Assessing the first three decades of the 18th century Well then, having a closer look at three decades of print publishing next to a just a little older tradition of picture books, what can we say. Looking at numbers, we might be looking at some 55 single prints in the period from the 1670s, 1680s, and 1690s – including quite a few that are probably plates detached from albums of some kind – whereas the 1700s, 1710s, and 1720s would, in Higuchi’s count, see some 270 single prints. Interestingly, in the seventeenth century, we only find just seven prints representing kabuki actors in role, whereas these would make out almost 125 of the 270 single prints datable to the early eighteenth century. Yet, the turning point, when we see prints of actors making up the majority of single prints, would only be from the 1740s. And the fact that the vast majority of these prints of actors are based on the new year’s (44% in the 1710s, 43% in the 1720s) and the kaomise performances of the eleventh month (24% in the 1710s, 35% in the 1720s), seem to suggest that there is not yet something like a real fanatic kabuki audience as we will see that much later in the century, from the Meiwa-Anei periods. Indeed, until the 1770s, prints after the performances in the 1st and 11th month would always amount to more than 60 percent of the annual production, Only in the 1750s do we see a percentage of 11 for prints in the 3rd month, and of 10 for the 7th month. It is also quite interesting to notice that the atmosphere in the Kansai area is quite different. Even though we saw the earliest critiques of courtesans and actors being published from the 1650s in Kyoto, there is nothing like some serious output of prints of actors in role in either Kyoto or Osaka, until really much later, in the early nineteenth century.

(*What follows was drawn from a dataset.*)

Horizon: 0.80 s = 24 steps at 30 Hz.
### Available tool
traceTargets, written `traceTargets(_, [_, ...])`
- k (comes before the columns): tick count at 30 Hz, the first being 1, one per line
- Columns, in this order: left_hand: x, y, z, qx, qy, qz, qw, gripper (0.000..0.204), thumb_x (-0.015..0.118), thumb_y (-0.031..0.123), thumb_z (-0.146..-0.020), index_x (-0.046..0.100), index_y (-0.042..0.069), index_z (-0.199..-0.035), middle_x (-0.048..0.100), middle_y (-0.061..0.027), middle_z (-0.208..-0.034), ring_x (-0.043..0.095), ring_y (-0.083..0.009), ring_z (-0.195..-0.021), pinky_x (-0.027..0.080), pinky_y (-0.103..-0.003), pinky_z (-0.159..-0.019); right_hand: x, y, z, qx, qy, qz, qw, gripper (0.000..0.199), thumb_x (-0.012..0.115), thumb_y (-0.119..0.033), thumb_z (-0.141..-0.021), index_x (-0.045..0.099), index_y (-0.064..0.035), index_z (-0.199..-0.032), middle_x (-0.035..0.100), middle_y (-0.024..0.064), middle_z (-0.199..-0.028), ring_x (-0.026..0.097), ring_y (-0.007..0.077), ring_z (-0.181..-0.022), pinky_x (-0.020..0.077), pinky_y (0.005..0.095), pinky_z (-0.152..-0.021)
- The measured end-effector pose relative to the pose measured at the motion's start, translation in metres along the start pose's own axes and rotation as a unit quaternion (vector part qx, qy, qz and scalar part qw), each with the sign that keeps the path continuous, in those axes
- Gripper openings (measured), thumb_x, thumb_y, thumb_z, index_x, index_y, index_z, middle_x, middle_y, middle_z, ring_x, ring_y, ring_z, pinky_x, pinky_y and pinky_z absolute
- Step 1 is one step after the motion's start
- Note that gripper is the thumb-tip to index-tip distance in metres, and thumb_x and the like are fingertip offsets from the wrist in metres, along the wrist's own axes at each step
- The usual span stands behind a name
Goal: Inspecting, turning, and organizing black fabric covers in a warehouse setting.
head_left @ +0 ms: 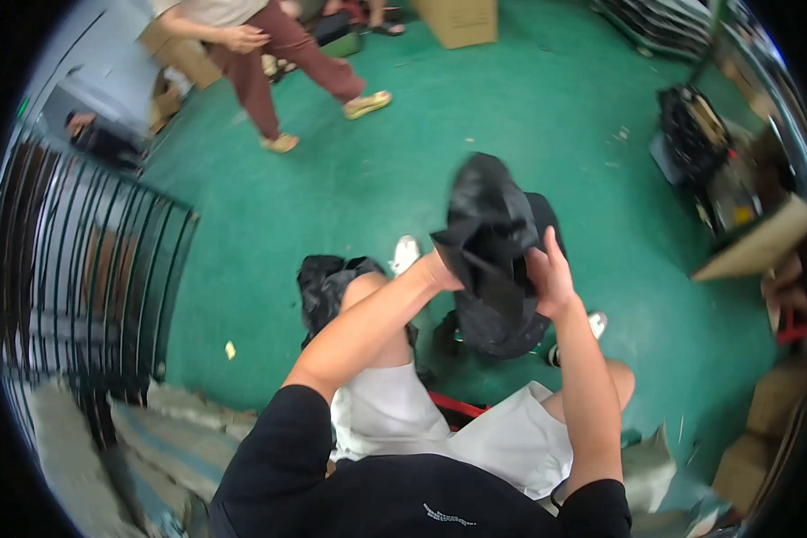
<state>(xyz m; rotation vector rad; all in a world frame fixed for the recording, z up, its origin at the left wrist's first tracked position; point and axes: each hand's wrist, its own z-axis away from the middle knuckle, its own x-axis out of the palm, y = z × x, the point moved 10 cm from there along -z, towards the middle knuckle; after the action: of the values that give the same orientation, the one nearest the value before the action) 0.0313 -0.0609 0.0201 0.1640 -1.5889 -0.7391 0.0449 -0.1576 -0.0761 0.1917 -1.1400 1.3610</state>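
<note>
Both hands' grip, left hand (pixel 439 267) and right hand (pixel 550 273), around black garment (pixel 489 238) between them.

The black garment (pixel 489 235) between your left hand (pixel 439 267) and right hand (pixel 550 276) is soft matt cloth, crumpled in many folds. A second black bundle (pixel 325 282) near your left knee looks like the same matt fabric. Your shorts (pixel 511 439) are pale, smooth cloth. The floor (pixel 529 117) is a green painted surface, a little glossy, with small scuffs. On the left, the railing (pixel 99 260) is dark metal bars. The boxes (pixel 457 20) far away are brown matt cardboard.
</note>
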Motion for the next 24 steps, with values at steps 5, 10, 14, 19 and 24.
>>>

The circumstance that, indeed, single prints prove to be a marketable commodity, becomes clear from their rapid increase in numbers from the beginning of the eighteenth century. Moreover, whereas they are naturally printed in line only, sumizurie, they are before soon hand-coloured in a conspicuous vermillion red, the so-called tane that we see from 1678 to 1723. Then, developments come rapidly, first in the form of so-called ‘lacquer prints,’ urushie (漆繪), flowering from 1717 to 1752, that is partly overlapping with the final years of the tane. And then we shall see more innovations to come in the following decades.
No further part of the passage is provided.